FOSSA Logo

Reproducible Builds

A set of software development practices that create an independently-verifiable path from source code to binary, ensuring that a given source code always produces identical binary output regardless of who builds it.

What are Reproducible Builds?

Reproducible builds (also known as deterministic builds) are a set of software development practices that ensure the same source code always compiles to identical binary output, regardless of who builds it, when they build it, or what environment they build it in. This property allows independent verification that a binary was indeed built from the claimed source code, without hidden modifications, malicious code, or unauthorized changes.

The goal of reproducible builds is to establish a verifiable path from source code to binary, enhancing trust in the software supply chain and enabling third-party validation of software artifacts.
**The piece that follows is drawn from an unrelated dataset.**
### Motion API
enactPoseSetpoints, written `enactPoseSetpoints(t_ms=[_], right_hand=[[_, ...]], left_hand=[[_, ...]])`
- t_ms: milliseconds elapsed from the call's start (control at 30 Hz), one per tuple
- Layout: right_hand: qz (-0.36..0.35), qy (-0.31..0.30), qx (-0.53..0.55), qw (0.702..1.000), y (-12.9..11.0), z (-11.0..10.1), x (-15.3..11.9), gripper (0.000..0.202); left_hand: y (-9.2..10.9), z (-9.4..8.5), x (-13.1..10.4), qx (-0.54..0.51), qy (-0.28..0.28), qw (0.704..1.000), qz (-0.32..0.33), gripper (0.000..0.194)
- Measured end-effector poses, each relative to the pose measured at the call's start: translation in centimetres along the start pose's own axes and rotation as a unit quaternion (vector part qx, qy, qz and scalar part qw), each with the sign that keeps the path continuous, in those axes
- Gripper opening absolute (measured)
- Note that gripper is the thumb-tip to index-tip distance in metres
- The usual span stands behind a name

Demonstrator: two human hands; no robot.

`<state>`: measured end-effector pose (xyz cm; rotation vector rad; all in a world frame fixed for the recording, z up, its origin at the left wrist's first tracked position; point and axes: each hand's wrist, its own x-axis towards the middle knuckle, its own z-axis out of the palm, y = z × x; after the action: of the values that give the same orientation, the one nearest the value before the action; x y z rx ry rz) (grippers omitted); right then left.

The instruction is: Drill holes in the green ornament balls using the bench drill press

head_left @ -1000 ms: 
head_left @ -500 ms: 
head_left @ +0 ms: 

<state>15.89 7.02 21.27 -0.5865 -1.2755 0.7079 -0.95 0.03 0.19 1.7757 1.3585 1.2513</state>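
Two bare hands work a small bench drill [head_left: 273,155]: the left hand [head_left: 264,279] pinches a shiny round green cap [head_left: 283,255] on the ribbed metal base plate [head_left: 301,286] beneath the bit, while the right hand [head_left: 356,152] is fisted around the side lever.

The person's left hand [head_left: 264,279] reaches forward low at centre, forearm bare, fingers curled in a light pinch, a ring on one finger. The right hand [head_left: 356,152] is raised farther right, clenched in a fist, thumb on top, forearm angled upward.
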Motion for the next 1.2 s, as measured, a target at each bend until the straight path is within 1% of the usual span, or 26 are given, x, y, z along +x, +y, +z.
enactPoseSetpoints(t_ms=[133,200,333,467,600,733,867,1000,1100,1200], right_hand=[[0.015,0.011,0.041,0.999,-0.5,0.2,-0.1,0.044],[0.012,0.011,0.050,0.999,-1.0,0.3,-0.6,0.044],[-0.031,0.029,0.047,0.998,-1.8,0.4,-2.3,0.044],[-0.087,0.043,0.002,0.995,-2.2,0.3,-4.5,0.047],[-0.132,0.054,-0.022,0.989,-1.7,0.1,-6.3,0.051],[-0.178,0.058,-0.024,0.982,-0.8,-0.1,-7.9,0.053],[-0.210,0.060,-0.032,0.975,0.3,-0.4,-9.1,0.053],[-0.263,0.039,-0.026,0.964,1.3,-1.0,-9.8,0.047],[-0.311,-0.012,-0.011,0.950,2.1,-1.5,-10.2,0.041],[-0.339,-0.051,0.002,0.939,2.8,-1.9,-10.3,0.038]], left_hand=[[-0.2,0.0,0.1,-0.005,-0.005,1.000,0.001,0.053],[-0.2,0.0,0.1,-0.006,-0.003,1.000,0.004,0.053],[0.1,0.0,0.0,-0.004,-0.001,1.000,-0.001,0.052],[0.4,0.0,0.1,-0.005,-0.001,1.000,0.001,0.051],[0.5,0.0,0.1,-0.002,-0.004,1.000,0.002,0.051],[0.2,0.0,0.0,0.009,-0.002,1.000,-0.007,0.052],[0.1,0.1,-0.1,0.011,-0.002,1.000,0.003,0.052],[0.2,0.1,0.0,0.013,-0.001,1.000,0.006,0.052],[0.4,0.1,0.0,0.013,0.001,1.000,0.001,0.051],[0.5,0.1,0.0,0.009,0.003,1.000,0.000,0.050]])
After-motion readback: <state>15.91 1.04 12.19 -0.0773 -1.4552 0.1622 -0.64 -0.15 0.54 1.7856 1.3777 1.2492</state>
Why Reproducible Builds Matter

Supply Chain Security

Reproducible builds make it significantly more difficult for attackers to inject malicious code during the build process, as any unauthorized modification would be detectable through binary comparison.

Trust Verification

Users and organizations can independently verify that a binary matches what the original developers intended, rather than trusting that build outputs haven't been tampered with.

Compliance Requirements

Regulatory frameworks increasingly require evidence that deployed software matches its source code, which reproducible builds can help demonstrate.

Build System Debugging

When build outputs differ unexpectedly, reproducible build practices make it easier to identify and fix the sources of non-determinism.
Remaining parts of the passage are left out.